Does anyone know what the wmaster0 interface does in terms of wireless
networking on a Dell Latitude D420 laptop?
Here is my story:
Installed Fedora 8 i386 to an external USB hard drive which the Dell can
boot from (yes, over USB.) I can almost immediately connect to my home
wifi network on the wlan0 interface. All I needed to do was go to
System-->Administration --> Network and "Edit" the wlan0 configuration:
specify my SSID, WEP key (I'm still using WEP), and channel. I think at
some point in this process I set the type to "master" instead of "auto"

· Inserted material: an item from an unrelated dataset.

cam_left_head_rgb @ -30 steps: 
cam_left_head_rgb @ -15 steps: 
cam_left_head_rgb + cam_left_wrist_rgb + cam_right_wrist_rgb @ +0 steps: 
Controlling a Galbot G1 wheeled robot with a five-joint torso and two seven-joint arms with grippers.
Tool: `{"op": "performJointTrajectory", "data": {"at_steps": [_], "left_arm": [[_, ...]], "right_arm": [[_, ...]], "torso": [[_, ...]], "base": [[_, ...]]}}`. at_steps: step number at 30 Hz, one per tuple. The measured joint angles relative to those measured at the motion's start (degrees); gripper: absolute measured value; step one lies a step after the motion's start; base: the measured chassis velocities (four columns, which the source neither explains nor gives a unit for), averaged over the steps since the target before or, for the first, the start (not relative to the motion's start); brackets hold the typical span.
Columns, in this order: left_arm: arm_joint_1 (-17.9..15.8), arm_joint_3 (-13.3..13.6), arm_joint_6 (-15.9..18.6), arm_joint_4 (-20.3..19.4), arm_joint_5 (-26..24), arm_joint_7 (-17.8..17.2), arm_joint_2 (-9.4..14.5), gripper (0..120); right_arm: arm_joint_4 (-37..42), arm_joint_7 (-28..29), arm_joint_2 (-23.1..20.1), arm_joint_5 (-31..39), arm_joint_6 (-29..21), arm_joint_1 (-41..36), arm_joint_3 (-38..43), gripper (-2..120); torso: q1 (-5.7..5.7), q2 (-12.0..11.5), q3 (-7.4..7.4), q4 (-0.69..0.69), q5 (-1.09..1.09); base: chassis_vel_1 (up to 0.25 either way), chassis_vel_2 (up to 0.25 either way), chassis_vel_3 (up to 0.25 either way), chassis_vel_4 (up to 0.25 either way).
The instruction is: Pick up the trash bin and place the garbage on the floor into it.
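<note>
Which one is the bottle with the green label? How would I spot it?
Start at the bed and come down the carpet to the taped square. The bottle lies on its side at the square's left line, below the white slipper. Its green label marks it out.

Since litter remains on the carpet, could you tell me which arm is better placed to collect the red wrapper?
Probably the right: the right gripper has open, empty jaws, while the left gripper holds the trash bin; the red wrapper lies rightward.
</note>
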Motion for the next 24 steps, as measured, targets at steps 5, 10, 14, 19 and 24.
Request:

but I later corrected it to "auto". The "Activate on boot" box was/is
checked. The DHCP box is checked too. Presto, I can get an IP and surf
the net wirelessly.
Then Thanksgiving came around and I stayed in a Hyatt Hotel for a few
days. Naturally I played with Fedora 8. The Hyatt chain offers wireless
internet through T-Mobile, so I went to System-->Administration -->
Network and copied the wlan0 interface to a new interface wlan0 with the
nickname wlan0tmobile. I changed the connection settings on this so they
are appropriate to T-Mobile: no security key, and the ssid is 'tmobile'.
Activating this interface worked wonderfully and I could connect and
then log on to the T-mobile network. Again, I seem to recall
accidentally specifying this as a "master" rather than "auto" connection.
I returned home from the hotel stay and couldn't connect to my home
network any longer! I deleted the "wlan0tmobile" connection in the
Network configuration gui and changed the WEP key while I was comparing
it to the key in my access point. After a few tries, the machine
connected to my access point and all was well.
Then this morning I noticed that one of my CentOS virtual machines
wasn't getting the same hostname assigned to it as before from dhcpd, so
I changed dhcpd.conf to assign a fixed hostname and IP address to that
machine. That corrected the issue for that one machine, but then when I
booted Fedora 8 on my laptop, I could no longer get any DHCPOFFERs for
wlan0 and the wmaster0 interface began showing up as a network
interface. This same laptop computer runs Windows XP, and I can get a
good IP address for it wirelessly under that, so I know the radio is
working and the software is keeping dhcpd happy.
What is 'wmaster0' and do I really need it? (I never checked
before-the-hotel/after-the-hotel ifconfig output to see if wmaster0 was
there consistently.) How can I get rid of the interface?